Processing is key, he said, but that’s been on the back burner for so many during the pandemic. So he advises folks who have experienced loss to be active and deliberate in the grief journey. That could mean going to their burial site for a visit, or it could be to buy their favorite meal from their favorite restaurant.
Grief is an individual process. Orozco advises people to embrace the emotion whether it be by crying, journaling, hiking or traveling.
“You know, whatever it is that comes out naturally to express, but never cast it aside because we’re afraid of where it might lead,” he added.
“We need to talk about this. We need to have those conversations because as uncomfortable as they might be, they could be lifesavers for (us) to continue to live our lives in a meaningful way.”
5 Tips on Navigating Grief
- Grief can be complicated and hard to pinpoint. That’s OK. Acknowledge the feeling or sensation (it could be a stomach ache, fatigue, lack of focus or emotions such as profound sadness or anger) as a first step. Experts say there are several kinds of grief:
- Complicated grief: When loved ones ruminate about the cause of death, worry about the consequences, feel guilty and display avoidant behaviors, such as denial. Around 7% of bereaved people will experience this kind of grief.

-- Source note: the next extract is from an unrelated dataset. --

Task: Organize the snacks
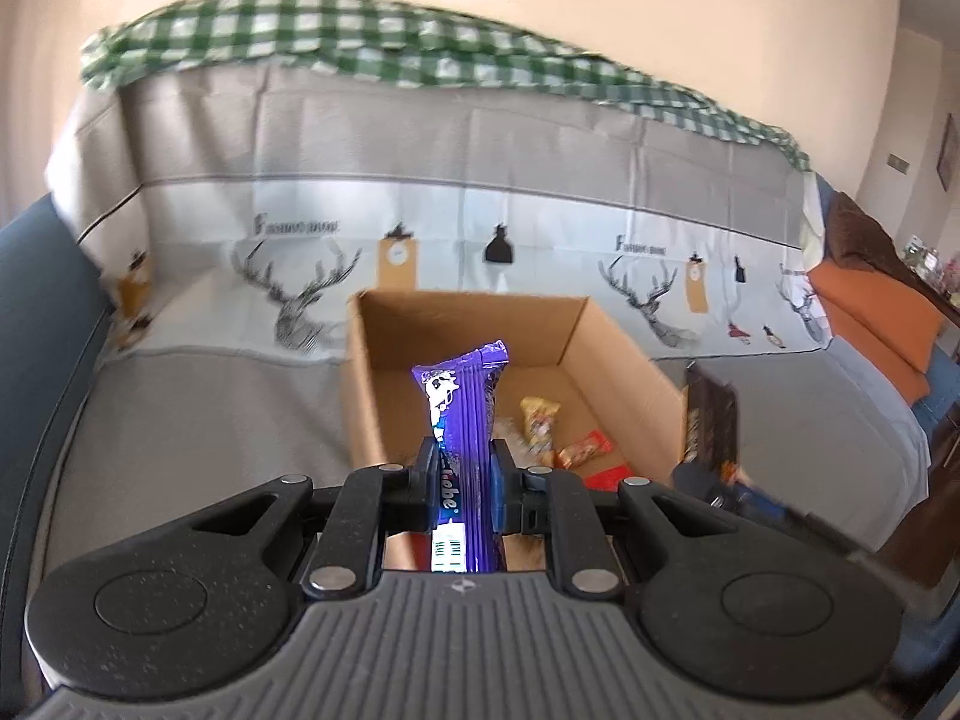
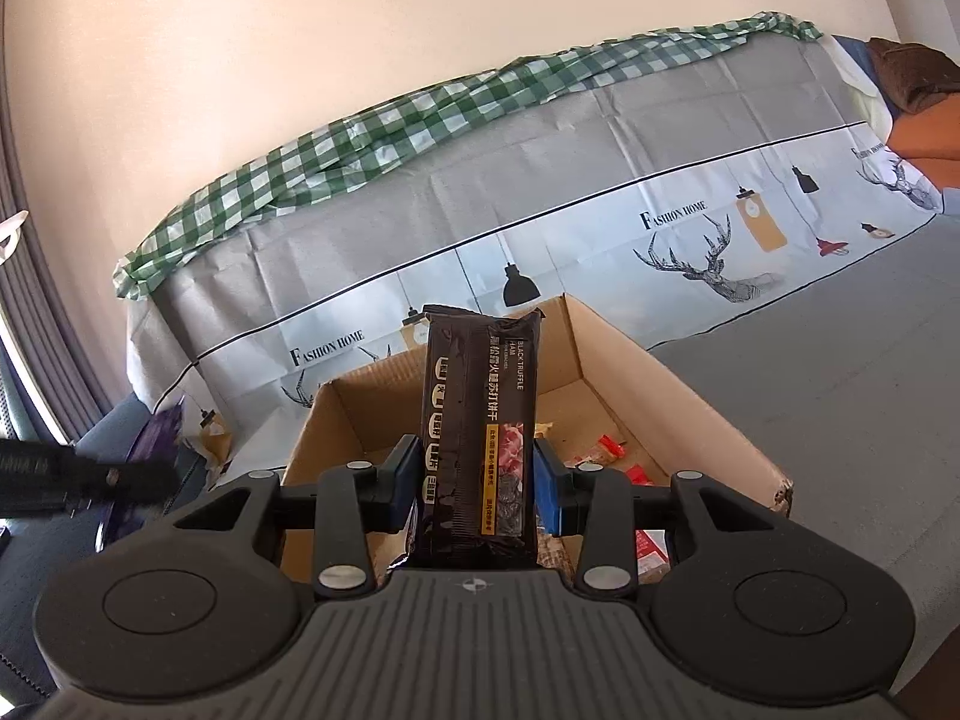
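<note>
My left gripper (image 1: 465,471) is shut on a purple snack bar (image 1: 465,402), which stands upright above the near end of an open cardboard box (image 1: 624,354). Inside the box lie a yellow-wrapped snack (image 1: 540,423) and an orange-red packet (image 1: 585,450). In the right wrist view my right gripper (image 2: 477,474) is shut on a dark brown cracker pack (image 2: 480,420) held upright over the same box (image 2: 708,414). That pack also shows blurred in the left wrist view at the box's right side (image 1: 711,420). The purple bar (image 2: 156,438) and left gripper appear at the left edge of the right wrist view.
The box sits on a sofa seat under a grey cover (image 1: 198,420) printed with deer and lamps. A green checked cloth (image 1: 372,42) lies along the sofa's top. Orange cushions (image 1: 876,324) lie at the far right. A dark armrest (image 1: 36,312) stands on the left.
</note>
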Tool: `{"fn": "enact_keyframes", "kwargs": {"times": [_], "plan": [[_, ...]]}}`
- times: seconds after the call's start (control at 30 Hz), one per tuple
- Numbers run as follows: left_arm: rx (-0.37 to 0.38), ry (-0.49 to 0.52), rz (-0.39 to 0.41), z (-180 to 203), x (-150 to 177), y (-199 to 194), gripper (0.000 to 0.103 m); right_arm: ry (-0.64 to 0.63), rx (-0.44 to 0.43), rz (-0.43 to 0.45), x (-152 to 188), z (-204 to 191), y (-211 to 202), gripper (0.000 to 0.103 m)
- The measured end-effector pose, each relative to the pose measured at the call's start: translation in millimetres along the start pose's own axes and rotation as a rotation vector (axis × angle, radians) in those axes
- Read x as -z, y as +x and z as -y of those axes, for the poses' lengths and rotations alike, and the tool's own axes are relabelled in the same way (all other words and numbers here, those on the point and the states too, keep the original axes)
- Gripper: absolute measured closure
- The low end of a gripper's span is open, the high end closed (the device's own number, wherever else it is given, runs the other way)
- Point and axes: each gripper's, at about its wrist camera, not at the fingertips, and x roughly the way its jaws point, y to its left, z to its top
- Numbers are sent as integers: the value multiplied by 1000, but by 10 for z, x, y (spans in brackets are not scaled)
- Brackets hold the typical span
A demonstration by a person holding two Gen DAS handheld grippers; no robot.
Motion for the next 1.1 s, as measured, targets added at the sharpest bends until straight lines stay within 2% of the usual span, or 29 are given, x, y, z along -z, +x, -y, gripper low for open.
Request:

- Disenfranchised grief: When a loved one loses a person or child. It “can occur when families are unable to grieve with normal practices of social support and rituals in burial and funeral services,” according to the NIH.
- Asking for help to begin the grieving process is OK. “Grief counseling can help,” said Terry Rosell at the Center for Practical Bioethics. “Ministers, clergy, rabbis, priests, there are a lot of people who can help with grief counseling (for free).” You can find grief counselors at your local hospice organizations and mental health professionals who specialize in loss — for good reason. One example is the Solace House Center for Grief and Healing.
- Communication is powerful. Talk openly with family members, chosen family or biological relatives, or friends about their wishes before death — sick or not. Studies on the psychological impact of meaningful conversations — or saying “goodbye” — among family members of cancer patients show it helps with depression and complicated grief.
- Engage in activities that remind you of your loved one. This can also be characterized as play therapy if your loved one was an artist, which eases the transition from grief to acceptance. “I very much believe that spiritual practices or just rituals is how we get in tune with what our body is telling us about the loss we experienced,” said therapist Meagan Howard.
- Cry. Therapists advise sitting in a safe, quiet place or with a support network to embrace the feeling and release. This is good both physically and psychologically. Crying is the body’s “release valve,” according to Dr. Judith Orloff, who wrote: “After crying, our breathing, and heart rate decrease, and we enter into a calmer biological and emotional state.”